What to work on: Take the entries below and print, exactly, the stretch from the line containing "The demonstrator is" through the line containing "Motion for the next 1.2", both included.

Supplied material: Begin

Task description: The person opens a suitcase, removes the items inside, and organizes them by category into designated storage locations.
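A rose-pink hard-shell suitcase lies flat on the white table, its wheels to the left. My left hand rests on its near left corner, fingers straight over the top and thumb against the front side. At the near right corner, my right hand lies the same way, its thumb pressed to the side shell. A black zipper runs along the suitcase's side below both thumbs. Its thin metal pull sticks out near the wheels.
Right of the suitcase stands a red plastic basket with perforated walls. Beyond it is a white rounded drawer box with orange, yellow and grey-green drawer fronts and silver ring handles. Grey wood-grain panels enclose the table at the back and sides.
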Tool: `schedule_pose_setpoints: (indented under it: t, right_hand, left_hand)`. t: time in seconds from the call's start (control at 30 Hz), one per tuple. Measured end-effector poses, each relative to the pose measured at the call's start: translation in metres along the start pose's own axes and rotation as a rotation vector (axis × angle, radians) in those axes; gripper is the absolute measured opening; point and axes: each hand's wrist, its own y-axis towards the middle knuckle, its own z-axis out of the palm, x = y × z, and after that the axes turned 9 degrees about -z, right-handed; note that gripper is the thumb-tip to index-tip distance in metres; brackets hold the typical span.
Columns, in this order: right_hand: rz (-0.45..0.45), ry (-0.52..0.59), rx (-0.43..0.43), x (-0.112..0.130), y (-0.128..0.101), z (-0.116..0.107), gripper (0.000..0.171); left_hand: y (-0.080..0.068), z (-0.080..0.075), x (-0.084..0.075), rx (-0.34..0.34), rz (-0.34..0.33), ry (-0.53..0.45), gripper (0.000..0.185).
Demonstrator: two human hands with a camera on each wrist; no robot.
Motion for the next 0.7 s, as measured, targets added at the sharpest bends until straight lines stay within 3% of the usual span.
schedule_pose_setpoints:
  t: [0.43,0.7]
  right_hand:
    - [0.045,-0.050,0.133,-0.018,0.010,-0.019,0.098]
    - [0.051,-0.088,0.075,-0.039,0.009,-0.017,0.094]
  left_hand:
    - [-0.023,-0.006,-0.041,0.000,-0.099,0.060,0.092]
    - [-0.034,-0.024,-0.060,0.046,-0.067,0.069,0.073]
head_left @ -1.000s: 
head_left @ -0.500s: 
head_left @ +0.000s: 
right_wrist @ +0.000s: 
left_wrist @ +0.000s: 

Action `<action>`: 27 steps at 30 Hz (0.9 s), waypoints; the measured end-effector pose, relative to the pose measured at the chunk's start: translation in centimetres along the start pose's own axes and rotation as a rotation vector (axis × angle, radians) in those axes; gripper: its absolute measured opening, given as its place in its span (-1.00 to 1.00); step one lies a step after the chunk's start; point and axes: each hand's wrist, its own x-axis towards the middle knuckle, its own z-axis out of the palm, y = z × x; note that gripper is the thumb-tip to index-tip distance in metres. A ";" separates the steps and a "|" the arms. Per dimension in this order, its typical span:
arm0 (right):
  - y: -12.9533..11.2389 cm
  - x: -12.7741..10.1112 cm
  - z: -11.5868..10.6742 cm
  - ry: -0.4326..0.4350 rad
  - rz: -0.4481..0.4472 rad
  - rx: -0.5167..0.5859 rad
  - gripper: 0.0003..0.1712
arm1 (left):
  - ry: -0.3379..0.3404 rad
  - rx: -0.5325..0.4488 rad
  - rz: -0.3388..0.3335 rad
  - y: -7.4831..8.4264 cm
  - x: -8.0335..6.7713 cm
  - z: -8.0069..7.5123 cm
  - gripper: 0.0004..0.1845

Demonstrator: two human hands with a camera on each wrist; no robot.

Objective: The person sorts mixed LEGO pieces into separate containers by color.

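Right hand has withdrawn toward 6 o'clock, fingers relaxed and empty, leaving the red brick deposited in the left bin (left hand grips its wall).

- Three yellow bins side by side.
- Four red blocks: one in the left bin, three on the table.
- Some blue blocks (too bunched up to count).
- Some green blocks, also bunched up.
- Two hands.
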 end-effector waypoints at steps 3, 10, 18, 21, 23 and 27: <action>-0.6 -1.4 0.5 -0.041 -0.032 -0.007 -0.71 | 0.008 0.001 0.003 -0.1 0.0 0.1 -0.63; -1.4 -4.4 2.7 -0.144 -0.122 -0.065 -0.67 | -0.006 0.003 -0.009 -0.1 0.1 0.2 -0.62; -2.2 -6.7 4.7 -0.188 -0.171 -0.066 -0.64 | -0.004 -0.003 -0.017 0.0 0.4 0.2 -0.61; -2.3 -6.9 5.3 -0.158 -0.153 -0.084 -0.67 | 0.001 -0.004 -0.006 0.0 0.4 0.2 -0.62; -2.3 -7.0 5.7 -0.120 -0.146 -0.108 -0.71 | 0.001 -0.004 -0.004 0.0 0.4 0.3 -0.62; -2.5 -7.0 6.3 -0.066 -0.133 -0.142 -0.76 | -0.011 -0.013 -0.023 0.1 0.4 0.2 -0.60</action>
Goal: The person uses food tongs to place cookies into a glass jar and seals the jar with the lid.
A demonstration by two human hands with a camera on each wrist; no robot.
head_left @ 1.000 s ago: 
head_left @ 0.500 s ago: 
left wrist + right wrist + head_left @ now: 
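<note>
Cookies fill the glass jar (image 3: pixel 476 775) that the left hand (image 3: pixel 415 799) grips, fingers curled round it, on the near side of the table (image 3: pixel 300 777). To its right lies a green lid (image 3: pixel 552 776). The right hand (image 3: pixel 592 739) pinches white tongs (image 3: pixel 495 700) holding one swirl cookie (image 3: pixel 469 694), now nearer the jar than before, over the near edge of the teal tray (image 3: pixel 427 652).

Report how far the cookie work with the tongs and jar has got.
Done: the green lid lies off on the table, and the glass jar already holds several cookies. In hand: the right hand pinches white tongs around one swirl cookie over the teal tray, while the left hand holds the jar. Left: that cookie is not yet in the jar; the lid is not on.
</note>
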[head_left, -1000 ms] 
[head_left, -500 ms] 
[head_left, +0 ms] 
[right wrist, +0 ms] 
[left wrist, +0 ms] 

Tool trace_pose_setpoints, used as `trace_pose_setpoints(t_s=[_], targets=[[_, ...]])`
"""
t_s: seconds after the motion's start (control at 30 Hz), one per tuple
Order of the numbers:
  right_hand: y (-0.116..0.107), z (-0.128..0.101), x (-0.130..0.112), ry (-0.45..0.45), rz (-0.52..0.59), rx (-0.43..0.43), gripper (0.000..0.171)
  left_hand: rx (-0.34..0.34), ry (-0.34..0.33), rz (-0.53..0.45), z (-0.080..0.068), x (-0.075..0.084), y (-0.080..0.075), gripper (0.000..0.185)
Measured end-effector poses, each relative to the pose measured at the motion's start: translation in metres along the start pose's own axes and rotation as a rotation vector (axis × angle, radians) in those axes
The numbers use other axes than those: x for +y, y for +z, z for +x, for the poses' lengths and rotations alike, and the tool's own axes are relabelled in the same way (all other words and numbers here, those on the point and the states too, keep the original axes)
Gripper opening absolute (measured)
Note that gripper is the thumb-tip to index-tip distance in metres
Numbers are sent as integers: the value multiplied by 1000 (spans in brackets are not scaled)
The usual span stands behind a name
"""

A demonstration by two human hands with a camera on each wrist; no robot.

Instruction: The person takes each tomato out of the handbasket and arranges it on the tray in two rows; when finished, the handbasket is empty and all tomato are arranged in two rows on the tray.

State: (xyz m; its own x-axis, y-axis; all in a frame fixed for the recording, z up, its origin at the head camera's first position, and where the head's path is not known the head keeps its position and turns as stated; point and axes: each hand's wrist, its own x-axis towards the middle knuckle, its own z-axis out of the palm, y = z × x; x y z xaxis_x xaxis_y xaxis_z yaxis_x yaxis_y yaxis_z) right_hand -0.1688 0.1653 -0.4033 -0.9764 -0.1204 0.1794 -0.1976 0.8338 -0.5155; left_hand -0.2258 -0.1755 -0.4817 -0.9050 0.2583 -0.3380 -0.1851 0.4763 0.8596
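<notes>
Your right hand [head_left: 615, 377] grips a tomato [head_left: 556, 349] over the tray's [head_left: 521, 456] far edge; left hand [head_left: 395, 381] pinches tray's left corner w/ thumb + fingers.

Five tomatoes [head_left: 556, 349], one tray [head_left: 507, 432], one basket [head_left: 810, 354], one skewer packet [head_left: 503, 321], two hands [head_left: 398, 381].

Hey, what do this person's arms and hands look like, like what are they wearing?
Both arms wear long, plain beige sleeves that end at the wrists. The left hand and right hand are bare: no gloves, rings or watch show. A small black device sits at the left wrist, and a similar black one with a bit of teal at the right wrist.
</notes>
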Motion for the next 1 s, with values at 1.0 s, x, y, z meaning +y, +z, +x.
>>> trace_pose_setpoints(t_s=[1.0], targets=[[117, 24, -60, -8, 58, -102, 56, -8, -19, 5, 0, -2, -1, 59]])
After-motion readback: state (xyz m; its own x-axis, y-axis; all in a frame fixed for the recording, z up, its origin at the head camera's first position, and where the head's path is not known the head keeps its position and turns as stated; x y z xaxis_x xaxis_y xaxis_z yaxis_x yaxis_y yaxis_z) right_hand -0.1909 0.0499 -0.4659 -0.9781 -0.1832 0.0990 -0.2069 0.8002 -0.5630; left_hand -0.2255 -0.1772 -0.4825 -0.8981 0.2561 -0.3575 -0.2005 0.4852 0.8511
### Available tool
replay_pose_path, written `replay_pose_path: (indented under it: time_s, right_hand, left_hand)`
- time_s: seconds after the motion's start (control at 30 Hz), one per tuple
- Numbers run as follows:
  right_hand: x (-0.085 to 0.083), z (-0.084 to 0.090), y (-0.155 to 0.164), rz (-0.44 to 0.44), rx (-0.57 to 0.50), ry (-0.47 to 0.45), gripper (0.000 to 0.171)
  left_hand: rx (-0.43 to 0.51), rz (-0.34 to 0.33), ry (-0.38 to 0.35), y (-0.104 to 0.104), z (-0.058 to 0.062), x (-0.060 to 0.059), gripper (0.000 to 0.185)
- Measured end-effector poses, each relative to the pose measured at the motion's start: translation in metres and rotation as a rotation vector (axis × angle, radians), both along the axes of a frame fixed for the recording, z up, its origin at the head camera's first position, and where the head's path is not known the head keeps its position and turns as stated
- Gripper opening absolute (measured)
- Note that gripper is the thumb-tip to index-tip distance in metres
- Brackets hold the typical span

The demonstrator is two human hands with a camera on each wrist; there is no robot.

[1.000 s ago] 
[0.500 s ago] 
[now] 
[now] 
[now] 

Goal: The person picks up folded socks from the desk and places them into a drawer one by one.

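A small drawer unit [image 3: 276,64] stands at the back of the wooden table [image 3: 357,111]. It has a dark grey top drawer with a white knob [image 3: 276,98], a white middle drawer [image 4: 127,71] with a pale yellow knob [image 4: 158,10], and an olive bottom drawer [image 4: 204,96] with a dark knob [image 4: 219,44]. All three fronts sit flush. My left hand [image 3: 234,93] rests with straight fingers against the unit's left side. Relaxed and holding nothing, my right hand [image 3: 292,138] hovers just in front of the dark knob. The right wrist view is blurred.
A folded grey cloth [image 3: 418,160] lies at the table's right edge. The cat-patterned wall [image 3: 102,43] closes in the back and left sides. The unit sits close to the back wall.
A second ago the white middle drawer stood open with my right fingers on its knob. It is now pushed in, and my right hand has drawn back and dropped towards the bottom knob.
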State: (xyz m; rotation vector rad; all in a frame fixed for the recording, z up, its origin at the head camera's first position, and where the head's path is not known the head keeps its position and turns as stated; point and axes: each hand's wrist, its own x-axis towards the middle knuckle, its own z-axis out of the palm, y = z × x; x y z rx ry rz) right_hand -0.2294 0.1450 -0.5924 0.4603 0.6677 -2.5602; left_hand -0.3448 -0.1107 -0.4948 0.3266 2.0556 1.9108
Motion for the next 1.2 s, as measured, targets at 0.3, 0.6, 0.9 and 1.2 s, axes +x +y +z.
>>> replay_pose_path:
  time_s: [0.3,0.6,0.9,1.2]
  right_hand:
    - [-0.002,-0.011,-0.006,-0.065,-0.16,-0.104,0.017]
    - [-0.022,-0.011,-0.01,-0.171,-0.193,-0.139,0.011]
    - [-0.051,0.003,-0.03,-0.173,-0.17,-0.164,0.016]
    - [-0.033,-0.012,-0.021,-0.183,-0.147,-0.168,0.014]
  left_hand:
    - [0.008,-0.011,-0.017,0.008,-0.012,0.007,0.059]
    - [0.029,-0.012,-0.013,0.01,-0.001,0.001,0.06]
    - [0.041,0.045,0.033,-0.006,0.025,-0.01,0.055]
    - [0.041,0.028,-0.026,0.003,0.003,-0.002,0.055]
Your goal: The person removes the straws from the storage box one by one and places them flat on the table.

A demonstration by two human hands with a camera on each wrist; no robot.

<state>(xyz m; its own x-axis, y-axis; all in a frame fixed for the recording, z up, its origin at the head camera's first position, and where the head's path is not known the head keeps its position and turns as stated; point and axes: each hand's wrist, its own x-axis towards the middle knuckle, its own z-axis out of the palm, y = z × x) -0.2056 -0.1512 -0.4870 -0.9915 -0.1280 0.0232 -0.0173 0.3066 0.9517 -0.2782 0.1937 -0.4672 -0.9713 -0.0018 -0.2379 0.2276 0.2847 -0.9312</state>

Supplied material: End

Response area:
The demonstrator is two human hands with a camera on each wrist; there is no robot.

[1.000 s ago] 
[0.500 s ago] 
[now] 
[now] 
[now] 

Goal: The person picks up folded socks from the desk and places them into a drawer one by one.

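A small drawer unit [image 3: 276,64] stands at the back of the wooden table [image 3: 357,111]. It has a dark grey top drawer with a white knob [image 3: 276,98], a white middle drawer [image 4: 127,71] with a pale yellow knob [image 4: 158,10], and an olive bottom drawer [image 4: 204,96] with a dark knob [image 4: 219,44]. All three fronts sit flush. My left hand [image 3: 234,93] rests with straight fingers against the unit's left side. Relaxed and holding nothing, my right hand [image 3: 292,138] hovers just in front of the dark knob. The right wrist view is blurred.
A folded grey cloth [image 3: 418,160] lies at the table's right edge. The cat-patterned wall [image 3: 102,43] closes in the back and left sides. The unit sits close to the back wall.
A second ago the white middle drawer stood open with my right fingers on its knob. It is now pushed in, and my right hand has drawn back and dropped towards the bottom knob.
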State: (xyz m; rotation vector rad; all in a frame fixed for the recording, z up, its origin at the head camera's first position, and where the head's path is not known the head keeps its position and turns as stated; point and axes: each hand's wrist, its own x-axis towards the middle knuckle, its own z-axis out of the palm, y = z × x; x y z rx ry rz) right_hand -0.2294 0.1450 -0.5924 0.4603 0.6677 -2.5602; left_hand -0.3448 -0.1107 -0.4948 0.3266 2.0556 1.9108
Motion for the next 1.2 s, as measured, targets at 0.3, 0.6, 0.9 and 1.2 s, axes +x +y +z.

No more output will be added to the exercise.